Earlier Kirby mentioned wanting a Columbia shirt. We find the college bookstore. The first rack has clearance t-shirts. I pull one out but now he seems disinterested. I see his dad exchange a look with him. That there-she-goes look.
“These are clearance because kids don’t want them,” Mark says.
“Sheesh, find one you’d like,” I say to Kirby, gesturing around the store.
He wanders, looking at books. A guy is reading the lyrics of a songbook aloud. A woman in a wheelchair smells of urine. I pull out a few other shirts to show him.
“It’s all right, Mom,” he says, and hugs me.
My husband makes fun of me gently. I turn down the next aisle, looking at him over a stack of reference guides. My husband and I laugh off despair and sleep, pressed close together. We talk to each other more than any couple we know. So what if communication sometimes gurgles like a backed-up septic system?
There are no more presentations. We wander out of the wind into a student photography exhibit. A sign says the artist is inspired by horror movies. Strangulation, blood and drowning are prominent themes. My husband waits patiently by the door after taking a short look around. Kirby and I bound up the stairs looking at every piece. We may live in the country, but I take the kids to urban concerts, plays, gallery showings, museums and festivals. My husband never goes. Tells me such offerings are “your kind of thing.” He doesn’t take the kids to the park, ball games or camping either. A cheerful man, a loving man; not a hands-on dad.
Wind whips the dreads of a woman walking by into a Medusa-like swirl above her head. It percusses banners hanging along the sides of buildings and animates litter on the sidewalk. We stand by the car looking at Google maps our son has printed of places he wants to see. Driving up we had talked about where else we would like to go in Chicago.
“They’re all too far to walk,” my husband says. “We’d have to drive. Parking is awful in this town.”
The joists shift under us.
“We’re in Chicago,” I say. “We didn’t come all this way to leave at two in the afternoon.”
“We’ll be back again,” he counters. “Lots of times.”
The wind picks up grit from the parking lot and throws it in our mouths.
“We can walk to the Art Institute,” I say. “We’ve been sitting most of the day.”
“Your choice,” my husband says to us both.
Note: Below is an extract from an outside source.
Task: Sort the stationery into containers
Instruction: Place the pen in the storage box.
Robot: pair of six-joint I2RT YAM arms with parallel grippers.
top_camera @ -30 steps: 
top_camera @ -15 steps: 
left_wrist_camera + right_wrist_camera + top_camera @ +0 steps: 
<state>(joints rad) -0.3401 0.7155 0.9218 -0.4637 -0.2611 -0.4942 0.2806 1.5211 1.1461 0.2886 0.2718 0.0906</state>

We rarely fight. But our son is sensitive to the nuances of this balancing act. He’d rather wait it out than be drawn to either side. He wanted to see the Art Institute yesterday. But he’s caught between floors with the elevator cable straining. He only shrugs. I don’t want to put him in the middle, so I don’t turn to him.
“We’re already here,” I say. “Let’s do something interesting.”
The L goes by, making us call out more loudly.
“It was a long drive. We’ve never been stuck in traffic that long,” my husband yells over the noise.
“That was rush hour,” I shout, a helicopter passing low enough to skim the rooftops.
“Your choice,” my husband repeats. Too loudly. There isn’t as much background noise. Just tall buildings looming over us in this place I want to make familiar.
Kirby is looking at me. Does he want me to insist or let it go? I wish our feelings were signage—crisscrossed yellow tape warning of hazards, or a building permit displaying the intent to expand.
I decide there’s no joy going to a museum with someone feigning patience, barely glancing at the art. We’ll retrace our journey back to Ohio. There my husband will read the paper, I’ll finish up some work on the computer, Kirby will play guitar—the same walls and floors between us.
I look at my husband’s graying temples. He’s beginning to look distinguished, a few steps from old. This fills me with unexpected tenderness. He wants to take us away from the city, back where he needs no maps, where he likes the art on the walls, where our son still lives with us.
We get into the car, a surprisingly welcome shelter from the approaching storm. The wind flips a wiper blade out like a finger slurring the skyscrapers. We laugh, and I feel something strong as a support beam connect us. Right now, holding together means everything.